# DIRECTIONS
Print the listing that follows, character for character.
<<<<
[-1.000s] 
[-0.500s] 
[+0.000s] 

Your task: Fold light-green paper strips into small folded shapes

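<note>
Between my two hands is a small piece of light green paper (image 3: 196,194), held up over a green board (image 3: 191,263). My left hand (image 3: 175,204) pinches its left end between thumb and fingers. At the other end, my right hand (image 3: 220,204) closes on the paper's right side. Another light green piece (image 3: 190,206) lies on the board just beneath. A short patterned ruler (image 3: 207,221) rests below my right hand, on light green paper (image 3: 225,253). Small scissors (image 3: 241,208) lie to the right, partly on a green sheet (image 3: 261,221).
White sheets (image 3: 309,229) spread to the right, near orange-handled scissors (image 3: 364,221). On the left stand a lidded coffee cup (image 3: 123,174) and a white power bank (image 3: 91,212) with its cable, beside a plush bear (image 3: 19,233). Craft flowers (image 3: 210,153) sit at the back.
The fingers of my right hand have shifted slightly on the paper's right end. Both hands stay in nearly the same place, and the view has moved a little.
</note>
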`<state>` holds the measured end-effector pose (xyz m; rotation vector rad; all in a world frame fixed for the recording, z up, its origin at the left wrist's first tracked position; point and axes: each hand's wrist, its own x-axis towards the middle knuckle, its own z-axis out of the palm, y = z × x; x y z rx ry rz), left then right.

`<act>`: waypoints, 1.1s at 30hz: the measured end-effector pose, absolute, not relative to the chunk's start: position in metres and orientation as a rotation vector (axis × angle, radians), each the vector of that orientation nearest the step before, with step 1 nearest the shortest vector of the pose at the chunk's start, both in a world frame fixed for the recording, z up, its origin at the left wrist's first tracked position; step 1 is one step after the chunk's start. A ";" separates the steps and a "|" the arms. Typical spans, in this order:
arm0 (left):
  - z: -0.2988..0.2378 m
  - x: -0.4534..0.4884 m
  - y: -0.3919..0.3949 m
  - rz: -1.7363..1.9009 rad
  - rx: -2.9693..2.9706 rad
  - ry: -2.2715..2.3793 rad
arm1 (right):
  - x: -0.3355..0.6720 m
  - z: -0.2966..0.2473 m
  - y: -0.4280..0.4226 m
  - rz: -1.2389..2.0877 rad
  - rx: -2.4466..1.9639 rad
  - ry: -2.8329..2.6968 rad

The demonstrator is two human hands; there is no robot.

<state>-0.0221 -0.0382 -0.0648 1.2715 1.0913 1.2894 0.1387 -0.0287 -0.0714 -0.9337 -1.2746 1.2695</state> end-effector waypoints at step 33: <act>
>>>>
# RESULT
[-1.000s] 
[-0.500s] 
[+0.000s] 

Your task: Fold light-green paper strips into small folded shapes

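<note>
Between my two hands is a small piece of light green paper (image 3: 196,194), held up over a green board (image 3: 191,263). My left hand (image 3: 175,204) pinches its left end between thumb and fingers. At the other end, my right hand (image 3: 220,204) closes on the paper's right side. Another light green piece (image 3: 190,206) lies on the board just beneath. A short patterned ruler (image 3: 207,221) rests below my right hand, on light green paper (image 3: 225,253). Small scissors (image 3: 241,208) lie to the right, partly on a green sheet (image 3: 261,221).
White sheets (image 3: 309,229) spread to the right, near orange-handled scissors (image 3: 364,221). On the left stand a lidded coffee cup (image 3: 123,174) and a white power bank (image 3: 91,212) with its cable, beside a plush bear (image 3: 19,233). Craft flowers (image 3: 210,153) sit at the back.
The fingers of my right hand have shifted slightly on the paper's right end. Both hands stay in nearly the same place, and the view has moved a little.
</note>
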`<state>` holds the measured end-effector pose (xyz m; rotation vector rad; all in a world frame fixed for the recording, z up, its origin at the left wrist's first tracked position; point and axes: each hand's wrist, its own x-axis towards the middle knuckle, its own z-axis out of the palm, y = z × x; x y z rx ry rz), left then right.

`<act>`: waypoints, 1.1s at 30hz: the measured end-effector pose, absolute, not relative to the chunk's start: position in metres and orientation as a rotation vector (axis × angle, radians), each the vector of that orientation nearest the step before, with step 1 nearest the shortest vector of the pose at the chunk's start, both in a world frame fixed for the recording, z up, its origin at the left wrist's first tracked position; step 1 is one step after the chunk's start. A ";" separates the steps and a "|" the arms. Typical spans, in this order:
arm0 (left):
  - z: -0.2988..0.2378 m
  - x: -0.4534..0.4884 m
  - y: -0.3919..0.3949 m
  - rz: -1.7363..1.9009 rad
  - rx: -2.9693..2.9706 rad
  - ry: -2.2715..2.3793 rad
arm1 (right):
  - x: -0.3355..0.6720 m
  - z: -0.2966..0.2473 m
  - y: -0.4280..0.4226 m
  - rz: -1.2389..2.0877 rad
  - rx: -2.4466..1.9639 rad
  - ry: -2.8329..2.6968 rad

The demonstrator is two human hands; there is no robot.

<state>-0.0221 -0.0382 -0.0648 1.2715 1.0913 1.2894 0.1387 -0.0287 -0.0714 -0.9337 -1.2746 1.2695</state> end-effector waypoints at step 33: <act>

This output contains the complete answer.